You need to provide something that uniquely identifies the table in question. This can be the content of its headers or the HTML attributes. In this case, there is only one table in the document, so you don't even need to do that. But, if I were to provide anything to the constructor, I would provide the class of the table.

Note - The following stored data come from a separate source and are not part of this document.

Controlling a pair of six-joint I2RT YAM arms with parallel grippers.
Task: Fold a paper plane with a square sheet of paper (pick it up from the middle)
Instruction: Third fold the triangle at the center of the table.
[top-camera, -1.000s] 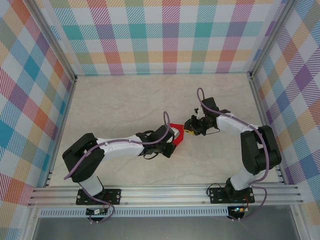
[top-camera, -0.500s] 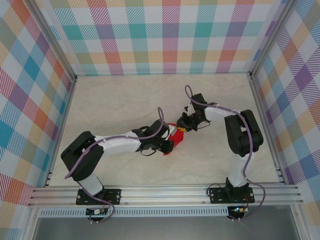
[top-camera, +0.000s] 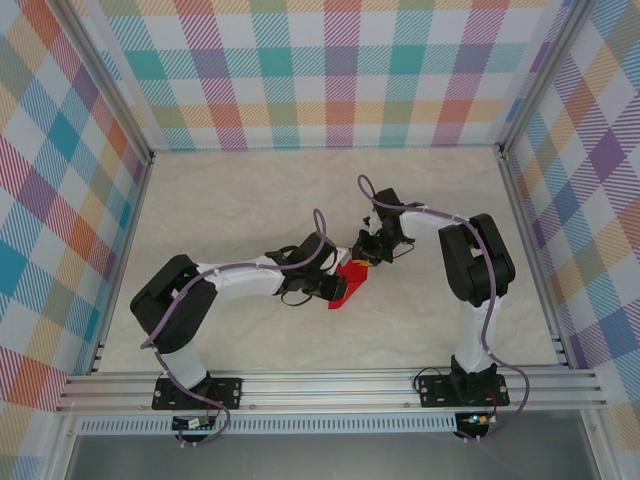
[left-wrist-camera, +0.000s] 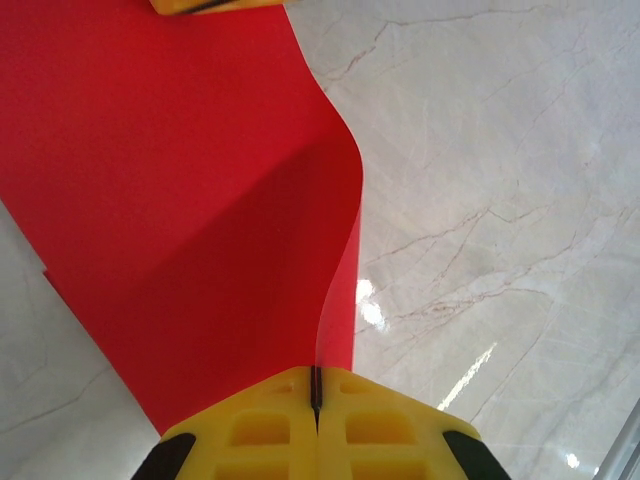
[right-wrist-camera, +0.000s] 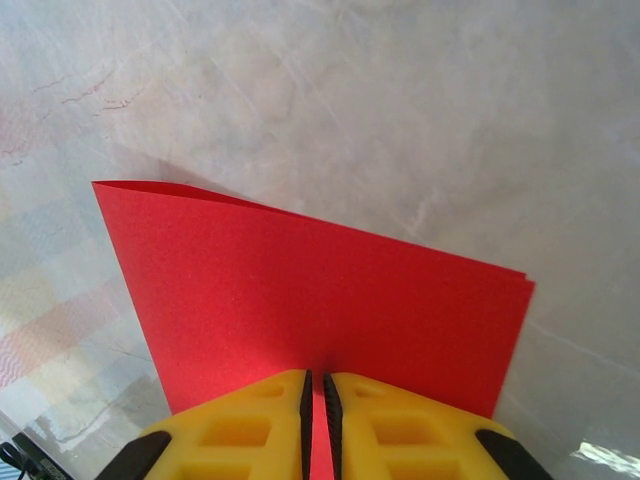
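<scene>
Red square sheet of paper sits pinched between both arms at the middle of the marble table, as you see it from the overhead camera. Your left gripper is clamped tight on one edge. In its wrist view the yellow fingers meet with the paper caught in their seam, and the sheet bows in a soft curve beyond them. Your right gripper bites the opposite edge, its jaws drawn narrow on a strip of red. From that wrist the sheet looks doubled over, with two layers showing at one corner, and it casts a shadow on the table.
</scene>
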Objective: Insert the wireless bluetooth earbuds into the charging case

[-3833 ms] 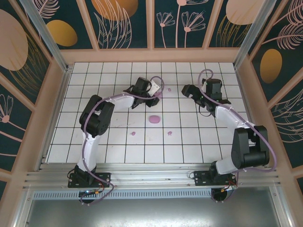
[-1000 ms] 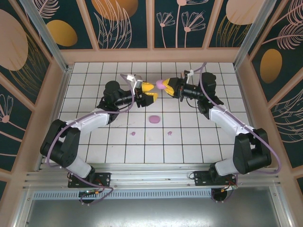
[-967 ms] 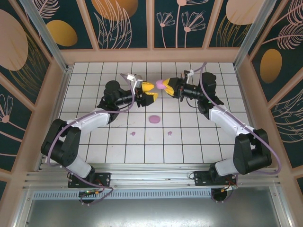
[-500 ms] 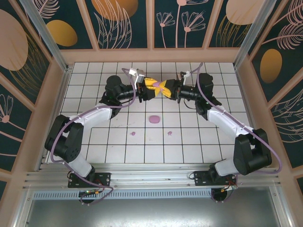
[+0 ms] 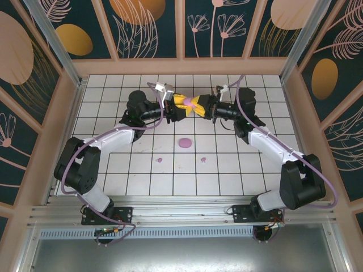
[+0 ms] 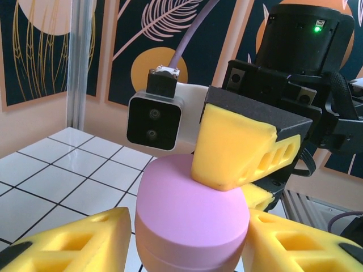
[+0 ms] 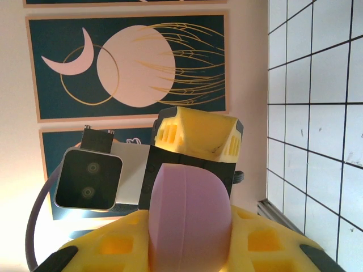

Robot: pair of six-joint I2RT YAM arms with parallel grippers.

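Observation:
A lilac charging case (image 5: 193, 103) hangs above the back of the tiled floor, with both grippers meeting on it. My right gripper (image 5: 199, 105) is shut on it; in the right wrist view the charging case (image 7: 190, 209) stands edge-on between the yellow fingers. My left gripper (image 5: 184, 105) comes from the left, shut on the same charging case (image 6: 193, 218), one yellow finger pressed to each side. Two tiny lilac earbuds (image 5: 160, 160) (image 5: 203, 160) lie on the tiles nearer the arm bases.
A second lilac case (image 5: 184, 143) lies closed on the floor between the earbuds and the grippers. Wooden walls (image 5: 74, 90) with dark patterned panels ring the tiled floor. A metal rail (image 5: 181, 212) runs along the near edge.
The two grippers have come together at the back. The left gripper, open and apart a second ago, has shut on the case that the right gripper holds.

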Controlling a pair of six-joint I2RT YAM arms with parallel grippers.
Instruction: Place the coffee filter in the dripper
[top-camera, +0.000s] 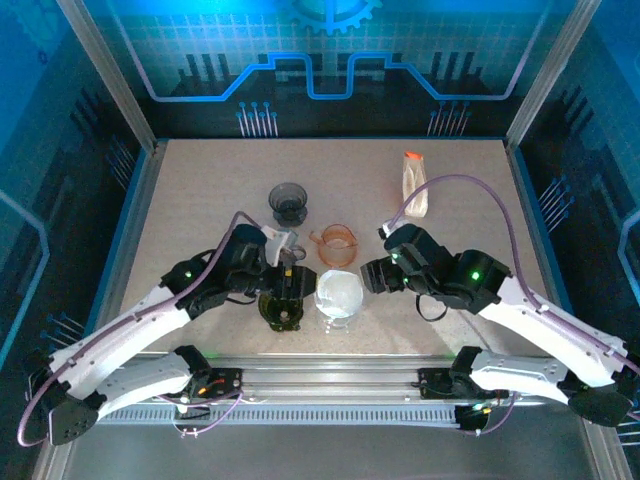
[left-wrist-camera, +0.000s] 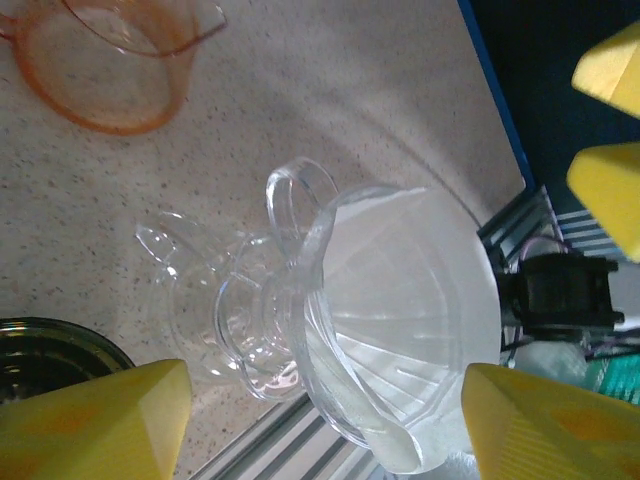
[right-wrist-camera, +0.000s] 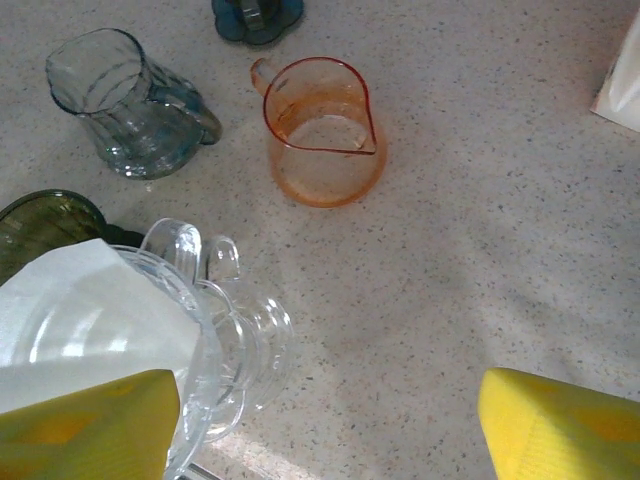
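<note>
Top external: looks down on a clear dripper (top-camera: 339, 297) at the near edge of the worktop (top-camera: 460, 240), between the two arms, with a white filter (top-camera: 340, 288) already inside its cone

Left wrist: faces the dripper past the left hand (left-wrist-camera: 325, 415), spread wide and gripping nothing, no contact visible; finds the paper lying against the ribbed wall

Right wrist: looks past the right hand (right-wrist-camera: 320, 425), also wide open and empty, just beside the dripper; catches one corner of paper poking above the rim. Takes in an orange jug (right-wrist-camera: 322, 130), a blue-grey dripper (right-wrist-camera: 110, 100) and a green dripper (right-wrist-camera: 45, 225), near but apart

Judged: placing all but done, seating check in hand. Next likely calls for lifting both hands clear without brushing rim or paper corner; a light press only if crooked
</note>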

Also, I do not think you want the columns of the table. The first column of this table consists of labels and the second column consists of values. To get the labels and values at the same time, you should process the table row-by-row.
#!/usr/bin/perl
use strict; use warnings;
use HTML::TableExtract;
use YAML;
my $te = HTML::TableExtract->new(
attribs => { class => 'bp_result_tab_info' },
);
$te->parse_file('t.html');
for my $table ( $te->tables ) {
print Dump $table->columns;
}
Output:
---
- 'data_one '
- data_two
- official_description
- name of the street
- number and town
- telefon
- fax
- e-mail-adresse
- internet-site
- á
- á
- number of indidviduals
- á
---
- ~
- "á116439\r\n "
- 'the name '
- champs elysee
- ' 75000 paris '
- "á000241 49321\r\n"
- "á000241 4093287\r\n"
- "á1222216439#site.org\r\n"
- áhttp://www.thesite.org
- the department
- ~
- á192
- ~
Finally, a word of advice: It is clear that you do not have much of an understanding of Perl (or HTML for that matter). It would be better for you to try to learn some of the basics first. This way, all you are doing is incorrectly copying and pasting code from one answer into another and not learning anything.